Developed frontend optimization strategies using Next.js, Tailwind CSS, and WebAssembly, reducing UI render times by 45% and improving real-time data visualization responsiveness.
Specialized in molecular modeling and 3D structural analysis using UCSF ChimeraX, Python, C++, and Shell scripting to automate biomolecular structure processing. Implemented parallelized computations, improving protein structure analysis accuracy by 20%.
Applied Agile methodologies (Scrum/Kanban) to enhance team collaboration, ensuring scalable system architecture, reliable deployments, and continuous integration/delivery (CI/CD) practices.
Conducted advanced bioinformatics analyses, including gene set enrichment analysis, mutation impact studies, and predictive modeling using Python and R, contributing to cutting-edge oncology research.
Mentored undergraduate students and junior researchers, providing guidance on bioinformatics tools, scalable software architecture, HPC, and DevOps best practices, fostering a culture of continuous learning.
Awards & Achievements
- Plenary Speaker, National Collegiate Research Conference (NCRC) - Harvard University (2024): Selected as 1 of only 12 plenary speakers from over 5,000 national applicants. Delivered keynote on applying machine learning to integrate transcriptomics and proteomics for glioblastoma research, focusing on immune cell composition, biomarker discovery, and personalized treatment strategies.
- Best Detailed Oral Presentation - ABRCMS Conference (2023): Awarded top presenter in the Computational and Systems Biology division (selected from 80 oral presenters; 3,500+ attendees). Showcased computational models for cancer biomarker identification using high-throughput sequencing data. Recognized with $2,500 for travel and accommodation.
- Best Poster Presentation - ABRCMS Conference (2024): Received top honors for graduate-level poster presentation (competed among 150+ graduate presenters). Presented research on advancing open-source bioinformatics platforms and computational approaches for scalable genomic data analysis. Recognized with $2,500 for travel and accommodation.
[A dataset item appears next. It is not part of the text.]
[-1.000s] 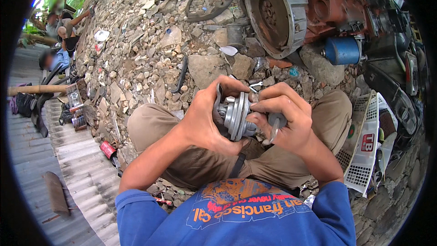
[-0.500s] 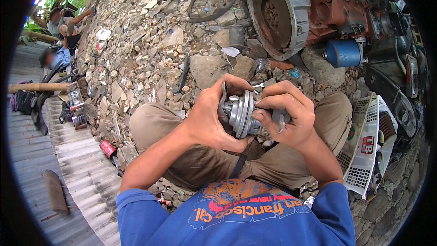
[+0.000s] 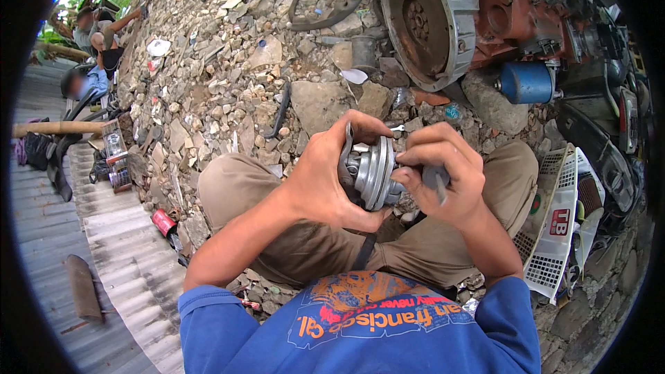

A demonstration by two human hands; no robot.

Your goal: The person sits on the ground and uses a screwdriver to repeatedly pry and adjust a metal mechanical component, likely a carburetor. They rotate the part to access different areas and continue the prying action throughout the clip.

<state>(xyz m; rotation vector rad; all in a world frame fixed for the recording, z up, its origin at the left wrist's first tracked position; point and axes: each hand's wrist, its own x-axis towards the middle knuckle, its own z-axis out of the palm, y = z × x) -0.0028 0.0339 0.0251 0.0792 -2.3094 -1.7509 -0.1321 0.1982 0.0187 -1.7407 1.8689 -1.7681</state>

- Poster Presentation - National Collegiate Research Conference (NCRC) - Harvard University (2024): Presented research poster detailing computational approaches for cancer biomarker identification, focusing on integrating omics data and ML techniques for predictive oncology.
- Friends of Arts And Science Awards - University of Toronto (2022, 2023, 2024): Received multiple awards recognizing academic excellence in both Computer Sciences and Physical & Life Sciences disciplines throughout undergraduate studies.
Education
University of Toronto
St. George Campus
Bachelor of Science (Honours)
Graduated June 2024
Specialist: Computer Science, Bioinformatics & Computational Biology
Minor: Immunology
Major GPA: 3.96 / 4.0
Relevant Coursework: Data Structures & Analysis (CSC263), Software Design (CSC207), Systems Programming (CSC209), Algorithm Design & Analysis (CSC373), Computability & Complexity (Theory), Operating Systems, Database Systems, Machine Learning Principles, Distributed Systems Design, Cloud Computing Concepts, Computer Networks, Mathematical Reasoning for CS (CSC165), Applied Bioinformatics (BCB410), Systems Biology (BCB420), Core Bioinformatics (BCH441/BCB410), Calculus, Statistics & Probability, Advanced Project Courses (BCB330Y1/BCB430Y1 - Omics Integration & ML for Protein Interaction).